§ **Exercise**:
Set down the listing exactly as given, minus images.

§ **Dataset extract**:
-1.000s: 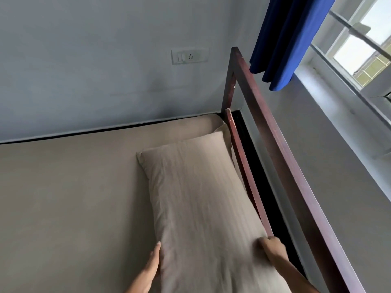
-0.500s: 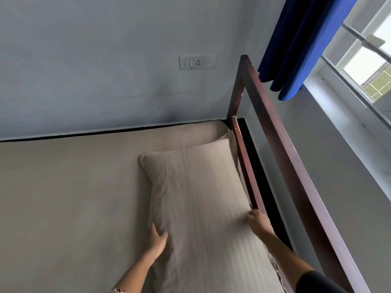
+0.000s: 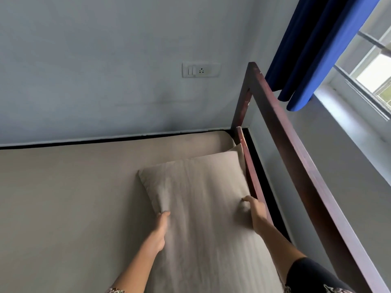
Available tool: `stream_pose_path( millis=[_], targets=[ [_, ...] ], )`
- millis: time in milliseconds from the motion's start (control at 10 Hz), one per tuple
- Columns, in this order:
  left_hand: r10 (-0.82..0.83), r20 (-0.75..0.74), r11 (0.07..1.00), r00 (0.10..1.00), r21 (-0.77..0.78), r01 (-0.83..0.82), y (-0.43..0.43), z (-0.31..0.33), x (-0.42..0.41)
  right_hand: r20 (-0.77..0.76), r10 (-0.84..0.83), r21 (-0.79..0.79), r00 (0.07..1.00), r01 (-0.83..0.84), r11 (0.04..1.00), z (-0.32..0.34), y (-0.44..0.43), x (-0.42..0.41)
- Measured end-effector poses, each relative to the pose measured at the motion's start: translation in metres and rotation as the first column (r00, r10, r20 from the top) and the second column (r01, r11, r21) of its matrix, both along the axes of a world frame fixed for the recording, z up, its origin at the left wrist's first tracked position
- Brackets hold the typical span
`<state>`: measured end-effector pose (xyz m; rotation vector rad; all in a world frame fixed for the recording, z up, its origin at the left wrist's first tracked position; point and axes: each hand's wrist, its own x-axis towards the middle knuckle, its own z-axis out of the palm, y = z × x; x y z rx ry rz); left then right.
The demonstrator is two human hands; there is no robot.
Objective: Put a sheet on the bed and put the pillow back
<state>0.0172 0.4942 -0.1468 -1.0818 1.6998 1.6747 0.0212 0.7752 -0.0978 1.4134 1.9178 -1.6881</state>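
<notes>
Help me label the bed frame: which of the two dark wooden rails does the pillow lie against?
The lower, inner rail: the pillow lies along it. The taller outer rail stands apart from the pillow, nearer the window.

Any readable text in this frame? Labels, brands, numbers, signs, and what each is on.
None readable.
The wall switch plate shows only switches and socket holes, no lettering visible.
The pillow, sheet, bed frame and curtain carry no print.
</notes>
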Motion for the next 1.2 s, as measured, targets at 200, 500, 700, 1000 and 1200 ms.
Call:
stream_pose_path(
  millis=[200, 500, 700, 1000, 1200],
  targets=[
    [-0.033, -0.126, 0.994, 0.991, 0.099, 0.046, 0.008, 0.022, -0.005, -0.075, 0.031, 0.162, 0.997, -0.018, 0.987, 0.017, 0.025, 0.004],
    [-0.251, 0.011, 0.942, 0.968, -0.225, 0.247, -0.006, -0.015, 0.095, 0.281, 0.459, 0.577, 0.843, -0.531, 0.621, 0.01, -0.018, 0.053],
    [-0.186, 0.179, 0.97, 0.966, -0.12, 0.209, -0.003, -0.022, 0.138, 0.13, 0.509, 0.297, 0.851, -0.523, 0.799, -0.018, 0.003, 0.07],
    [-0.599, 0.151, 0.745, 0.787, -0.254, 0.616, -0.012, 0.034, 0.14, 0.303, 0.698, 0.583, 0.649, -0.706, 0.403, 0.022, -0.053, 0.135],
    [-0.716, 0.138, 0.652, 0.685, -0.221, 0.726, -0.032, 0.097, 0.157, 0.155, 0.795, 0.561, 0.587, -0.714, 0.418, 0.05, -0.106, 0.177]
  ],
)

§ **Answer area**:
-1.000s: 
-0.500s: 
+0.000s: 
Available tool: `stream_pose_path( millis=[_], targets=[ [_, ...] ], )`
- millis: time in milliseconds from the motion's start (control at 10 Hz), one per tuple
- Columns, in this order:
  left_hand: r10 (-0.82..0.83), r20 (-0.75..0.74), r11 (0.07..1.00), r00 (0.10..1.00), r21 (-0.77..0.78), r01 (-0.83..0.82), y (-0.43..0.43), z (-0.31..0.33), x (-0.42..0.41)
  right_hand: r20 (-0.77..0.76), r10 (-0.84..0.83), r21 (-0.79..0.79), r00 (0.07..1.00), r01 (-0.83..0.84), r11 (0.04..1.00), z (-0.32..0.34), y (-0.44..0.43), x (-0.42..0.41)
- Measured end-effector poses, each relative to the pose measured at the motion's start: translation in metres and rotation as the first column (r00, r10, r20 from the top) and the second column (r01, r11, r21) of its matrix, both along the axes of a world frame fixed for the recording, z up, its origin at the left wrist's first tracked position
- Brackets hold the typical span
`<state>`: measured end-effector pose (xyz m; rotation vector rad; all in a world frame fixed for the recording, z up, its origin at the left wrist's first tracked position; point and axes: each hand's wrist, its own x-axis towards the middle knuckle, its own z-axis out of the palm, y = z × x; x y z rx ry rz); left then right.
The demonstrator is two human hands; there is no robot.
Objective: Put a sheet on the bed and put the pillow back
<state>0.0172 0.4942 -0.1468 -1.0818 1.6998 1.6747 0.0212 0.7752 -0.0978 1.4134 1.9178 -1.6881</state>
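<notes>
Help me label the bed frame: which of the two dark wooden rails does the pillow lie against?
The lower, inner rail: the pillow lies along it. The taller outer rail stands apart from the pillow, nearer the window.

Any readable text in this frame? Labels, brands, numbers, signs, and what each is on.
None readable.
The wall switch plate shows only switches and socket holes, no lettering visible.
The pillow, sheet, bed frame and curtain carry no print.
</notes>
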Motion for the next 1.2 s, as measured, targets at 200, 500, 700, 1000 and 1200 ms.
Call:
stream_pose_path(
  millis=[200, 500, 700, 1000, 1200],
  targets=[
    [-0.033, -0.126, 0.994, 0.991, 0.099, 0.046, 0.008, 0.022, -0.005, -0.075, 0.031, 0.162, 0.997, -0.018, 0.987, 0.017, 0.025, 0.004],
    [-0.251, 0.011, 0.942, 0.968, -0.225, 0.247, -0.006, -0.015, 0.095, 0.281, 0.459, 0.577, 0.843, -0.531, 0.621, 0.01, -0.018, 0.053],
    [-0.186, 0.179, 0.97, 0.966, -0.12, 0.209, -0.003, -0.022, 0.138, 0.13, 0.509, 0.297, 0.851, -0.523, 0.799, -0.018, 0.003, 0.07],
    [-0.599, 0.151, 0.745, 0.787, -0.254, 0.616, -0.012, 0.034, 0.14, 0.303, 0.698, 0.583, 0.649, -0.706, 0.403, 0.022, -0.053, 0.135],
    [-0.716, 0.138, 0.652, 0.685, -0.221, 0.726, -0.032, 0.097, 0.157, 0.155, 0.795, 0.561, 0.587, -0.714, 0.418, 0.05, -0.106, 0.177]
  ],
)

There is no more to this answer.